- Task goal -
Would you reproduce exactly the lines below from the one holding "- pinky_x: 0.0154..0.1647" through the one holding "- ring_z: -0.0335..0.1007", inclusive, and no others?

Items from a data source
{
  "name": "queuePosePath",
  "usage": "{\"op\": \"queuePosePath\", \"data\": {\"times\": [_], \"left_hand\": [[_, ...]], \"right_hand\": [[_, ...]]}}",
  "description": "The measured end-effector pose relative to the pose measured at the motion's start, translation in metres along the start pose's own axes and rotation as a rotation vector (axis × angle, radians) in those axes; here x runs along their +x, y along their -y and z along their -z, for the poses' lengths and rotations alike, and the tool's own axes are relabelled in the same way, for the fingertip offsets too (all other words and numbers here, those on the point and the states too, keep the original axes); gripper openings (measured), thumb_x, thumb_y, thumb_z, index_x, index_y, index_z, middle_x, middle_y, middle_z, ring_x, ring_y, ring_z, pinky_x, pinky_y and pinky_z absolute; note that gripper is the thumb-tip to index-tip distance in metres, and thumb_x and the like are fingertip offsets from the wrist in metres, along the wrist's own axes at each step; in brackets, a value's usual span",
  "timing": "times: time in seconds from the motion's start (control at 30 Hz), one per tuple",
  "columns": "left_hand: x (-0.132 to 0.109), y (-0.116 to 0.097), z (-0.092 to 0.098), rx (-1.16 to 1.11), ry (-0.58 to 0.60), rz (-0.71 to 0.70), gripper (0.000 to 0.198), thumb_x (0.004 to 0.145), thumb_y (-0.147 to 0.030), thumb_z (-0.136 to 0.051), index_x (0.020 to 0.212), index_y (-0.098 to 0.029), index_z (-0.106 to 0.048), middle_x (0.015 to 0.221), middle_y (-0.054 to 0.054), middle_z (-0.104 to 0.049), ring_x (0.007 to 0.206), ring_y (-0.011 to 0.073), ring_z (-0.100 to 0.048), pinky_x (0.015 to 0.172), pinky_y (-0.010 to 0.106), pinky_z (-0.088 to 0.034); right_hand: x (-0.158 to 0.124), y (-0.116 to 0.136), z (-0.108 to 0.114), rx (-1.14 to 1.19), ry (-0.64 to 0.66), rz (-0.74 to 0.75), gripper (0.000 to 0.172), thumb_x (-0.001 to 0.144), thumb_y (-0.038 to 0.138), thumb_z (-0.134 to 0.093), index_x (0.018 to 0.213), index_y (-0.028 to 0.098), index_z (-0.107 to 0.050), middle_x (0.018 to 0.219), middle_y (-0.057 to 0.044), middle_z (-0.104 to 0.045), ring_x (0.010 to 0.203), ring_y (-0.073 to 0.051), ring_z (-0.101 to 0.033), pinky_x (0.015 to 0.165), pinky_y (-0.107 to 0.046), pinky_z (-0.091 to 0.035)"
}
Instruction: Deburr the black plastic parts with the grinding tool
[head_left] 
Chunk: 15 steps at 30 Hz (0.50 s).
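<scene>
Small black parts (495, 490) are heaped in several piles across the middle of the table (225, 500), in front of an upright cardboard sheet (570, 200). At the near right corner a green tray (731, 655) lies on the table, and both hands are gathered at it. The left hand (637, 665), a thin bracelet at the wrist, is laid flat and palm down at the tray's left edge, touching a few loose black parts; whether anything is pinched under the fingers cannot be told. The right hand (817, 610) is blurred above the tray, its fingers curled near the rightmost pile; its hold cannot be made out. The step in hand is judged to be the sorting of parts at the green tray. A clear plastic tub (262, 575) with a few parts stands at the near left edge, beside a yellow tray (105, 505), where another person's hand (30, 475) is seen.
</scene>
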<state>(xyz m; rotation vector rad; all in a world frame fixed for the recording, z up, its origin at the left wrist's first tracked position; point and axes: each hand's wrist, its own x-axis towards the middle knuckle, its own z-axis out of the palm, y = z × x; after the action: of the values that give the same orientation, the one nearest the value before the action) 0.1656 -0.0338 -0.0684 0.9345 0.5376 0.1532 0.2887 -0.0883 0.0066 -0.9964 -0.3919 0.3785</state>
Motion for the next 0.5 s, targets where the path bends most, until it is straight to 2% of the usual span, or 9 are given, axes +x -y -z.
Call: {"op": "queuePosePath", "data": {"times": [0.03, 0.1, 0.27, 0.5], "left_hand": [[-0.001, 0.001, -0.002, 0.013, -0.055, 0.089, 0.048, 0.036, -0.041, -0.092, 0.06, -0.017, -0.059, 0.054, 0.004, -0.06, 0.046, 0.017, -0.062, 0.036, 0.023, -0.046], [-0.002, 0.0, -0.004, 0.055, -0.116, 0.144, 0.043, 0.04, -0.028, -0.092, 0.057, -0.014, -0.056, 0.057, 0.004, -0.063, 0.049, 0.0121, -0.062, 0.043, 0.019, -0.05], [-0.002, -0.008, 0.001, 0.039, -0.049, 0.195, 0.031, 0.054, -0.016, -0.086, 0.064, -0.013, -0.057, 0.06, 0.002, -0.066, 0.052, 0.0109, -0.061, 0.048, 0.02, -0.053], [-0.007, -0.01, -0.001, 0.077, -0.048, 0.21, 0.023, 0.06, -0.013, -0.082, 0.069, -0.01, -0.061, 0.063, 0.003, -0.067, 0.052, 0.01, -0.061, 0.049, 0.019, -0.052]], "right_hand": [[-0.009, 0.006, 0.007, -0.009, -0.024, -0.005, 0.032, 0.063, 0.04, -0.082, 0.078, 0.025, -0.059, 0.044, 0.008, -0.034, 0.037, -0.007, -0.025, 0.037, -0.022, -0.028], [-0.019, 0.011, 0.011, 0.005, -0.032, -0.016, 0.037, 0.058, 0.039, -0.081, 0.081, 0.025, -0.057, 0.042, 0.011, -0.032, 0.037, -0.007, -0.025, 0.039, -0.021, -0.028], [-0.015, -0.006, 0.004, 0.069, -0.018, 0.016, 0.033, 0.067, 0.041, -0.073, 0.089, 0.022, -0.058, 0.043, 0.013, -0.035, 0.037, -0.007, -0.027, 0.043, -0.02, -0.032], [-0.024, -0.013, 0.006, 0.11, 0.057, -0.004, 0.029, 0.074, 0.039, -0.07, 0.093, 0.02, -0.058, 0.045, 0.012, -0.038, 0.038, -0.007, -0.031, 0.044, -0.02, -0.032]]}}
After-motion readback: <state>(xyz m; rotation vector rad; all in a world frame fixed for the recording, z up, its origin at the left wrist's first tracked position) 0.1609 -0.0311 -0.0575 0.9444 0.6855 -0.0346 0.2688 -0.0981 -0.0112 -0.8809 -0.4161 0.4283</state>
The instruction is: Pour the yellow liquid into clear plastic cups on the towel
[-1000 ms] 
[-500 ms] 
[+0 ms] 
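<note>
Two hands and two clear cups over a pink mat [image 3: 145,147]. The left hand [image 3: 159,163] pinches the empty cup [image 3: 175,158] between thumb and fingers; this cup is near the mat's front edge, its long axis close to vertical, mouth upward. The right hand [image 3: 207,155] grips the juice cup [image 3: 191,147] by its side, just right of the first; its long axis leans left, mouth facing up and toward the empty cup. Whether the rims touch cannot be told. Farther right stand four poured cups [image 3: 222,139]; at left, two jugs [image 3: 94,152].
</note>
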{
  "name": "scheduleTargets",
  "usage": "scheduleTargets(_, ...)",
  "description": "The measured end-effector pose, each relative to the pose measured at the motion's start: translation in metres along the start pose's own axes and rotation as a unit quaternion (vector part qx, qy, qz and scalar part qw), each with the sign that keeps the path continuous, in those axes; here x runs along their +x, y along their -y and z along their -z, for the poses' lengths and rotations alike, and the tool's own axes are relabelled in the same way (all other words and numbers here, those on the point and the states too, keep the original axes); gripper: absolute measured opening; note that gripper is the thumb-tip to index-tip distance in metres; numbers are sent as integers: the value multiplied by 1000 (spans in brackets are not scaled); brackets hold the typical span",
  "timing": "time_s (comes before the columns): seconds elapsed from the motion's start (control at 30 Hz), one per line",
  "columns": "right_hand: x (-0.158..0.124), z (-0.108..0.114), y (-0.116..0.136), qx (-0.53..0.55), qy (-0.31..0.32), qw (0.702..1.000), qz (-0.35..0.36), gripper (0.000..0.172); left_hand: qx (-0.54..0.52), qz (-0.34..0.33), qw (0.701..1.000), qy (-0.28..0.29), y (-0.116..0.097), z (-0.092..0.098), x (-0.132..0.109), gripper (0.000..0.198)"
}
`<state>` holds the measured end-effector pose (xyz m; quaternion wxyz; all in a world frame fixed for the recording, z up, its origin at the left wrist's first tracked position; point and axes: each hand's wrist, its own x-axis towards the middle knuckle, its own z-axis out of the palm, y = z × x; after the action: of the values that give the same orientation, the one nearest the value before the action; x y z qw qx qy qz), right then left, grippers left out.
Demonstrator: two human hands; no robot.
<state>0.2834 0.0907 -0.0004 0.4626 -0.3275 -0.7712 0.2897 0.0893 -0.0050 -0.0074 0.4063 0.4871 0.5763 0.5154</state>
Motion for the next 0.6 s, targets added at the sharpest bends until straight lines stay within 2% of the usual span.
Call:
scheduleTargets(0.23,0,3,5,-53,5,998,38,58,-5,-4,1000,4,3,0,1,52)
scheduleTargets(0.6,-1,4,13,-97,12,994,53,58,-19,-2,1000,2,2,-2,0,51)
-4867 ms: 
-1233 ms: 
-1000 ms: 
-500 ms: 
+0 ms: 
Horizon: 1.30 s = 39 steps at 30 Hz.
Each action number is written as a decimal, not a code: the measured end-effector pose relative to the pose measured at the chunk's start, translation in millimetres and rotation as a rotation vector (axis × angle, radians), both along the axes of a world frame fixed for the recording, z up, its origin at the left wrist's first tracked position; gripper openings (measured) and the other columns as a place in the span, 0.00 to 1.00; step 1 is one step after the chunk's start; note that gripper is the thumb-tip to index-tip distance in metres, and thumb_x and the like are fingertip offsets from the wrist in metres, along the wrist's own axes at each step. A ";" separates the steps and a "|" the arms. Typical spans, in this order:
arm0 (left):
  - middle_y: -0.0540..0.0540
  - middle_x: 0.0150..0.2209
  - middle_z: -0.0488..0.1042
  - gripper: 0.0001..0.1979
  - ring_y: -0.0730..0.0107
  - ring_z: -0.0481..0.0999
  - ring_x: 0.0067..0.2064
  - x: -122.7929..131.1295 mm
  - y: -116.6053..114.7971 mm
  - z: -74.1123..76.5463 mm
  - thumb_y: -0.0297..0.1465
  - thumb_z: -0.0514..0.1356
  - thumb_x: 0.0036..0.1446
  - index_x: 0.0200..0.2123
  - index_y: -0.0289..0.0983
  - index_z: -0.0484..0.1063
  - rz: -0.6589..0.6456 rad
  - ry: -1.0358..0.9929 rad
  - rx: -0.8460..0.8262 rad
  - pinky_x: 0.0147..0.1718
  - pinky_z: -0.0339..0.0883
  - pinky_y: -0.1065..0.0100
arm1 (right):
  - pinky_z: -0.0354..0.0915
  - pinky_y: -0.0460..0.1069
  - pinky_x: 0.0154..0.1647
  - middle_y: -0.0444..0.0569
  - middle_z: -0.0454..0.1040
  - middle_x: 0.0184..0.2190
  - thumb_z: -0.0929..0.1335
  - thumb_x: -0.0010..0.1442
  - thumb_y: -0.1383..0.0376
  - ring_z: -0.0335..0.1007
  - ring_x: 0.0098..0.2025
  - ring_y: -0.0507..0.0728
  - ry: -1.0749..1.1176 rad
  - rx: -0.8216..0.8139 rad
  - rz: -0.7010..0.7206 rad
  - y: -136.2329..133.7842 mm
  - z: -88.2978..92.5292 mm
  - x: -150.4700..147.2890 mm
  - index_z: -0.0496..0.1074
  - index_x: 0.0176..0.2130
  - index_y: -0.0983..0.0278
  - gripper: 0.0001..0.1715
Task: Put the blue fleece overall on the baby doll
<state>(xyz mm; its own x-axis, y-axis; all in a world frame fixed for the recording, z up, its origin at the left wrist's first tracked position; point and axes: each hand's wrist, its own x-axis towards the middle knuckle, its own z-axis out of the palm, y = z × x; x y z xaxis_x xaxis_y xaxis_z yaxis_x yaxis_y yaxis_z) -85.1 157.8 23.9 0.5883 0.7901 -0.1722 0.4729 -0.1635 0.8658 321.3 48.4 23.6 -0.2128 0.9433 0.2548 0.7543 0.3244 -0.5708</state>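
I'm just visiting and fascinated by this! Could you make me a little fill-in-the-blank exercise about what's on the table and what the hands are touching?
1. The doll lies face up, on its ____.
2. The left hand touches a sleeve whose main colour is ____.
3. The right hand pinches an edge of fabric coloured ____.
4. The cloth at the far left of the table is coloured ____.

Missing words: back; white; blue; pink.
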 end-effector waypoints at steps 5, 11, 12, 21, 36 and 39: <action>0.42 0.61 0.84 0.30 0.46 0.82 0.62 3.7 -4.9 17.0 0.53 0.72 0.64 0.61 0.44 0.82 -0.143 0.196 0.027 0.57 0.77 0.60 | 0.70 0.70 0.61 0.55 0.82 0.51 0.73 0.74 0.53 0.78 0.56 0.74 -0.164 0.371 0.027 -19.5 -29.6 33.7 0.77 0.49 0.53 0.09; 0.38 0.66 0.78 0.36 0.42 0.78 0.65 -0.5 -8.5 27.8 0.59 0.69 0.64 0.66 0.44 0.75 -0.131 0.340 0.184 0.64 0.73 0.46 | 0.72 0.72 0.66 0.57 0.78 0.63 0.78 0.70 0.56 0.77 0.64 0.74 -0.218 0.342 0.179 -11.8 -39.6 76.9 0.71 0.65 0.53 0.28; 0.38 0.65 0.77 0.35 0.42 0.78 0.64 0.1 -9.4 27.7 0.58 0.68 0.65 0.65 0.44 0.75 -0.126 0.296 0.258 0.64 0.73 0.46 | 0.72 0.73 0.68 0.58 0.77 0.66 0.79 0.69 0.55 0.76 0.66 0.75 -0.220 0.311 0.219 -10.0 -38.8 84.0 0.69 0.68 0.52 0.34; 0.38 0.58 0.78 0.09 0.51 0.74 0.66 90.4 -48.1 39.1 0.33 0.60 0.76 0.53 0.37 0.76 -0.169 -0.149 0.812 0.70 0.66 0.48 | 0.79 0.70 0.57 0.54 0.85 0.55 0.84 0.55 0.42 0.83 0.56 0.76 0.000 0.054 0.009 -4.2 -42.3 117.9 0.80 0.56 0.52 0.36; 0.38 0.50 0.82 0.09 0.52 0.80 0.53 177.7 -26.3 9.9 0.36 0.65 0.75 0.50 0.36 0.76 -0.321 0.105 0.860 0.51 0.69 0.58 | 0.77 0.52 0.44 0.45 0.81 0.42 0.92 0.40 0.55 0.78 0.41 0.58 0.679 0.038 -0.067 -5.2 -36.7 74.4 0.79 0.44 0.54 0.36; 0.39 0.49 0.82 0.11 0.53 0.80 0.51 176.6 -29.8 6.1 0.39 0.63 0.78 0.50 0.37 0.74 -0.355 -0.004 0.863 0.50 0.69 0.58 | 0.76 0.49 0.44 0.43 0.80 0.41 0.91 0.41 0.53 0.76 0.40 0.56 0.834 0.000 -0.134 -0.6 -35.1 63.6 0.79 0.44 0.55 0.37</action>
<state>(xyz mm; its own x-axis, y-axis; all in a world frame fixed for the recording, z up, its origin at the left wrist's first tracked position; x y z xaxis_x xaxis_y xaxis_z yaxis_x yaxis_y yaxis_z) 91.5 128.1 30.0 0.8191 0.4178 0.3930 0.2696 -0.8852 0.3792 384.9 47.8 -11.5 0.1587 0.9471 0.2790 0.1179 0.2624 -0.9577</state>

- Exercise answer -
  - pinky_x: 0.0154..0.1647
  - middle_y: -0.0444..0.0569
  - middle_z: -0.0454..0.1040
  - middle_x: 0.0184..0.2190
  - thumb_z: -0.0929..0.1335
  - thumb_x: -0.0010..0.1442
  - thumb_y: -0.1383..0.0376
  - ring_z: -0.0335..0.1007

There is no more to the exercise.